> **WHAT THIS TASK INVOLVES**:
For the listing below, output exactly the lines from the line with "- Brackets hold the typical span" up to and including the line with "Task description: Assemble", and no other lines.

-- Opening Marker --

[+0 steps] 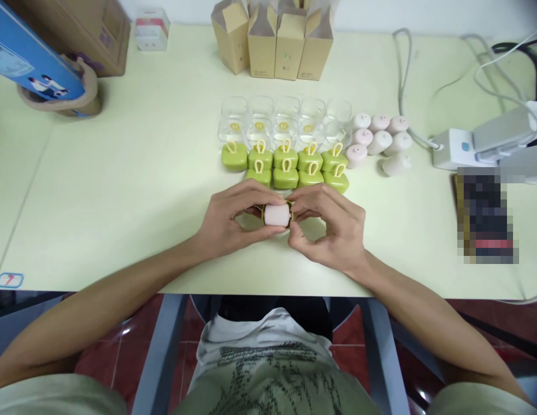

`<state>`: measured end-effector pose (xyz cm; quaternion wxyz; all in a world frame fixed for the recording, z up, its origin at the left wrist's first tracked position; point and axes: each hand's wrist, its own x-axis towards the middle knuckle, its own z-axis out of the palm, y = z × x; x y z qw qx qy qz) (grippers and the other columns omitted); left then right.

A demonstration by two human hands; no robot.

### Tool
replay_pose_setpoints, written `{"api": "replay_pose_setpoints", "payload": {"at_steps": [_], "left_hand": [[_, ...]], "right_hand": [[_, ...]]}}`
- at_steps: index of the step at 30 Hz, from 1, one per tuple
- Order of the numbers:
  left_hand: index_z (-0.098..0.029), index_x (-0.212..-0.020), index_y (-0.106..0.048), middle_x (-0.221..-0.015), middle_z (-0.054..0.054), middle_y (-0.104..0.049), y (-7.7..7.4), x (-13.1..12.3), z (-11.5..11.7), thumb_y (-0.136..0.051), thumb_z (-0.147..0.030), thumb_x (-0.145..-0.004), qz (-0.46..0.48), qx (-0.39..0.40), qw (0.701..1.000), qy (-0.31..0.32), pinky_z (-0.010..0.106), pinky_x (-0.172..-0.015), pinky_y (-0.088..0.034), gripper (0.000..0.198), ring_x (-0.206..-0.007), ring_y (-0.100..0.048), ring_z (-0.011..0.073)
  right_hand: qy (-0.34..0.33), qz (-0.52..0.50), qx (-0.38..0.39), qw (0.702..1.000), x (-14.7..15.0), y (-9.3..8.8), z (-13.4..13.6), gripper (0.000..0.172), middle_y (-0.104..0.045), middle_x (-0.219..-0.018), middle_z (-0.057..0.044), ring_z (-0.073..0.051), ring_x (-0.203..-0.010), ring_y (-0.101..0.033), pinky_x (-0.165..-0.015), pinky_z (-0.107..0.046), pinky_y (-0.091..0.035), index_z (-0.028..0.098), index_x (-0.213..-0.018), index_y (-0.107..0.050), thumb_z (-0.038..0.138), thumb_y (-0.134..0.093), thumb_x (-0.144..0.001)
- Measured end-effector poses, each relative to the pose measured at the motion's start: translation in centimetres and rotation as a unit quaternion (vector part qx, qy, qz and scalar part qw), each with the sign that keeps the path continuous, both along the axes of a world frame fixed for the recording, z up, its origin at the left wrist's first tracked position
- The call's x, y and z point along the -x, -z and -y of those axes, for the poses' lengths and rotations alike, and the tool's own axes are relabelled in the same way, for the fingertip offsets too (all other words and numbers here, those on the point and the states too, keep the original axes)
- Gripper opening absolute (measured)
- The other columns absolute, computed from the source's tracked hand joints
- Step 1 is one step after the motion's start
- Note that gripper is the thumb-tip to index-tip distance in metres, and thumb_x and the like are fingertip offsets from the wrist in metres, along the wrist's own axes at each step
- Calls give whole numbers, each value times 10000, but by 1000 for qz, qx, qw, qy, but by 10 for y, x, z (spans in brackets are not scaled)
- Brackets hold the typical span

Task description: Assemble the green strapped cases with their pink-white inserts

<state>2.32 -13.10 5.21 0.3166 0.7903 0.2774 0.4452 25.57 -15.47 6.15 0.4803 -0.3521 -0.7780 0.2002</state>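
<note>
Head view: nearer than the green cases (285, 177), the left hand (221, 222) pinches a pink roll (277, 215), probably best kept level; the right hand (338, 227) curls at its end, grip unclear.

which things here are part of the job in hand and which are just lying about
Likely in the job:
- pale pink cylinder, gripped by the left hand, right hand at its end
- green looped pieces
- clear containers
- loose pale cylinders

Probably just lying about:
- white power adapter
- small white box
- blue printed package
</note>
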Motion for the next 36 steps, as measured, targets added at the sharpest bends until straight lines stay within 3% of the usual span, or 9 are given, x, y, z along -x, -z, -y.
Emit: {"api": "replay_pose_setpoints", "payload": {"at_steps": [5,9,15,18,25,29,32,34,36], "left_hand": [[-256,-1314,-759,-1230,100,-777,6,-2,-1,-924,-333,-923,65,62,996,3,284,-851,-686,432,-1103,-780,211],[-281,-1401,-725,-1285,105,-734,11,-3,-1,-889,-418,-954,99,56,994,7,288,-879,-698,495,-1122,-775,206],[-287,-1450,-720,-1437,134,-692,4,2,2,-890,-399,-949,-16,-98,993,-65,303,-776,-724,541,-1311,-723,278],[-282,-1412,-733,-1366,130,-749,2,3,3,-901,-434,-933,-1,-144,987,-68,376,-843,-730,530,-1318,-734,305],[-235,-1322,-777,-1205,118,-828,2,2,5,-902,-354,-940,84,-14,996,3,223,-694,-656,419,-989,-796,183],[-251,-1338,-781,-1118,87,-819,3,2,8,-872,-376,-972,82,-4,997,-4,207,-713,-633,397,-919,-767,155],[-284,-1479,-705,-1192,103,-782,5,3,8,-966,-464,-857,89,39,995,-9,236,-753,-658,698,-1023,-774,201],[-309,-1507,-695,-1185,94,-744,6,5,6,-998,-472,-811,81,63,994,-24,243,-738,-657,776,-1028,-759,207],[-319,-1459,-737,-1167,85,-718,7,7,4,-981,-413,-843,63,68,995,-28,246,-729,-649,669,-1000,-739,195]], "right_hand": [[-52,-9,40,998,-3,0,-5,337,-733,-1180,-108,-199,-887,-727,-728,-351,-686,224,-1258,-696,178,-780,-935],[-43,35,42,998,-5,5,-9,486,-750,-1231,-98,-202,-880,-706,-787,-394,-674,252,-1424,-650,355,-835,-986],[3,0,47,999,-4,3,-4,455,-826,-1175,-76,-195,-852,-746,-588,-289,-601,237,-1356,-704,329,-859,-939],[-34,-9,38,999,-5,-1,-3,466,-824,-1285,-95,-205,-920,-764,-534,-259,-580,242,-1382,-694,274,-843,-941],[-133,-2,19,991,-15,-4,-15,498,-807,-1326,-120,-162,-800,-698,-696,-321,-657,232,-1445,-687,331,-860,-988],[-116,-5,65,991,-12,-1,-12,531,-821,-1206,-93,-152,-759,-708,-597,-271,-637,237,-1418,-708,423,-895,-958],[-80,-29,85,993,-6,4,-7,517,-832,-1139,-78,-173,-813,-773,-642,-283,-689,225,-1370,-724,468,-895,-947],[-54,-57,101,992,-5,7,-6,433,-837,-1068,-57,-179,-821,-802,-673,-287,-708,215,-1302,-736,443,-881,-964],[-49,-63,112,990,-6,9,-7,293,-828,-992,-33,-159,-740,-789,-648,-271,-693,208,-1204,-748,402,-840,-1005]]}}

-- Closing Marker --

> **RESPONSE TO THE EXERCISE**:
- Brackets hold the typical span

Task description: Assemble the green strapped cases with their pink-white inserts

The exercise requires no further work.